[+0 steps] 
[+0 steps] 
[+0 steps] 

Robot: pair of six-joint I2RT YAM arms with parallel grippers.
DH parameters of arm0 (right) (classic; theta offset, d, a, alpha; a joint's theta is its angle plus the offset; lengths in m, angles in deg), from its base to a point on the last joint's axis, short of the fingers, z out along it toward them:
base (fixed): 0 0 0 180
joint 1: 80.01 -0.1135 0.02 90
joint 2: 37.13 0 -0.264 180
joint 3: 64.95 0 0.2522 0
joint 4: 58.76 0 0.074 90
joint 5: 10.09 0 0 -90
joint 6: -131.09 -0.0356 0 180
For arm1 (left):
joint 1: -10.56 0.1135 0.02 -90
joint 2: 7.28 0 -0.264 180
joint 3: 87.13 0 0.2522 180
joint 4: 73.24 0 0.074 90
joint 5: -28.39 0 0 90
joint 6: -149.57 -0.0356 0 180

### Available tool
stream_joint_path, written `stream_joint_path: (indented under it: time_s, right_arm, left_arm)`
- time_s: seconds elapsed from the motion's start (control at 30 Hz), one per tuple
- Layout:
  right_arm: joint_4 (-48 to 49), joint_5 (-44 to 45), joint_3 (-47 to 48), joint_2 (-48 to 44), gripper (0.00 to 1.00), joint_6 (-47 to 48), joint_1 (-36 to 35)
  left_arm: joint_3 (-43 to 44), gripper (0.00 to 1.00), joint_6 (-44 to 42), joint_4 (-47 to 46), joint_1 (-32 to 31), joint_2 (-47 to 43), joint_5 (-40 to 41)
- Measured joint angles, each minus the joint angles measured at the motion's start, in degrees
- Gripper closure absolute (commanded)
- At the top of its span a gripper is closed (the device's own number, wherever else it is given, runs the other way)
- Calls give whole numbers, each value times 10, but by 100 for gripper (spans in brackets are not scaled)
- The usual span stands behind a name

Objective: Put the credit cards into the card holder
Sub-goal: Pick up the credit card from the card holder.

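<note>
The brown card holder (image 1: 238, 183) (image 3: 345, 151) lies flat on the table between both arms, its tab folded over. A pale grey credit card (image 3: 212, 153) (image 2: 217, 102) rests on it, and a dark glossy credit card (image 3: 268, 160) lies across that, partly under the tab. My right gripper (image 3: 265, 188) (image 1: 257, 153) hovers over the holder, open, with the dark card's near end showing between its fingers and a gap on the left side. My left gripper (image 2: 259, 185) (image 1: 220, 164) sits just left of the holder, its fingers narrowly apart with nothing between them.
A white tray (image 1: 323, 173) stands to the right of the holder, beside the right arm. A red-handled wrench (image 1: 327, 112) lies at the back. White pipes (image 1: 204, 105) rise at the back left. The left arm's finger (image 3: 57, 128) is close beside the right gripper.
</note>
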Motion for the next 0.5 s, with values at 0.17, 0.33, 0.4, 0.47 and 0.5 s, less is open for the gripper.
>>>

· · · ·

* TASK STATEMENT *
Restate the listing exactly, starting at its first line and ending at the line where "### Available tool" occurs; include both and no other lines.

* TASK SOLUTION *
[+0 steps] 
[+0 steps] 
[+0 steps] 

Robot: pair of six-joint I2RT YAM arms with parallel grippers.
DH parameters of arm0 (right) (classic; theta offset, d, a, alpha; a joint's theta is its angle plus the offset; lengths in m, angles in deg), from its base to a point on the last joint's axis, short of the fingers, z out along it toward them:
base (fixed): 0 0 0 180
joint 1: 80.01 -0.1135 0.02 90
joint 2: 37.13 0 -0.264 180
joint 3: 64.95 0 0.2522 0
joint 4: 58.76 0 0.074 90
joint 5: 10.09 0 0 -90
joint 6: -131.09 -0.0356 0 180
For arm1 (left):
joint 1: -10.56 0.1135 0.02 -90
joint 2: 7.28 0 -0.264 180
joint 3: 87.13 0 0.2522 180
joint 4: 73.24 0 0.074 90
joint 5: -28.39 0 0 90
joint 6: -149.57 -0.0356 0 180

### Available tool

With this, the exercise is finished.